Your objective ::
Retype the whole listing below exactly, keeping every picture out of it.

###

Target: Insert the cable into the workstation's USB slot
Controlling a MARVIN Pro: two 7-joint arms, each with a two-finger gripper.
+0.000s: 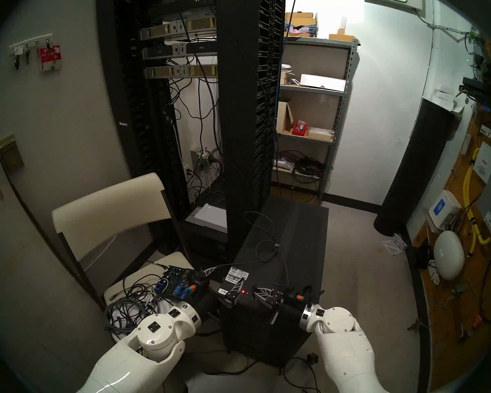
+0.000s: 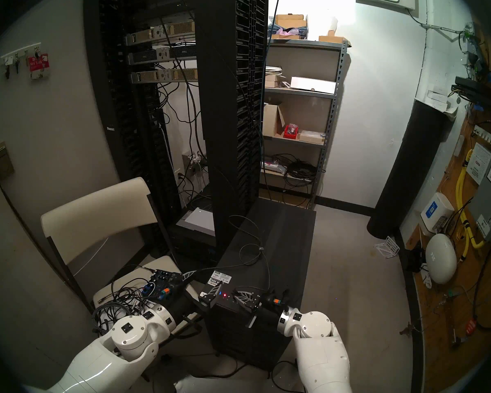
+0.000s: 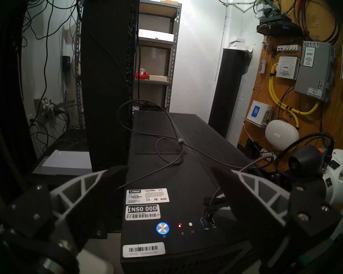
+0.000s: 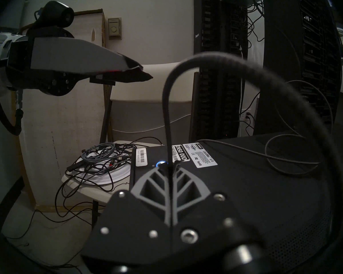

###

Exercise solution ::
Target: Insert the cable into the workstation's USB slot
Controlling a MARVIN Pro: two 7-joint arms, each with a two-finger gripper.
+0.000s: 
+0.000s: 
+0.000s: 
+0.000s: 

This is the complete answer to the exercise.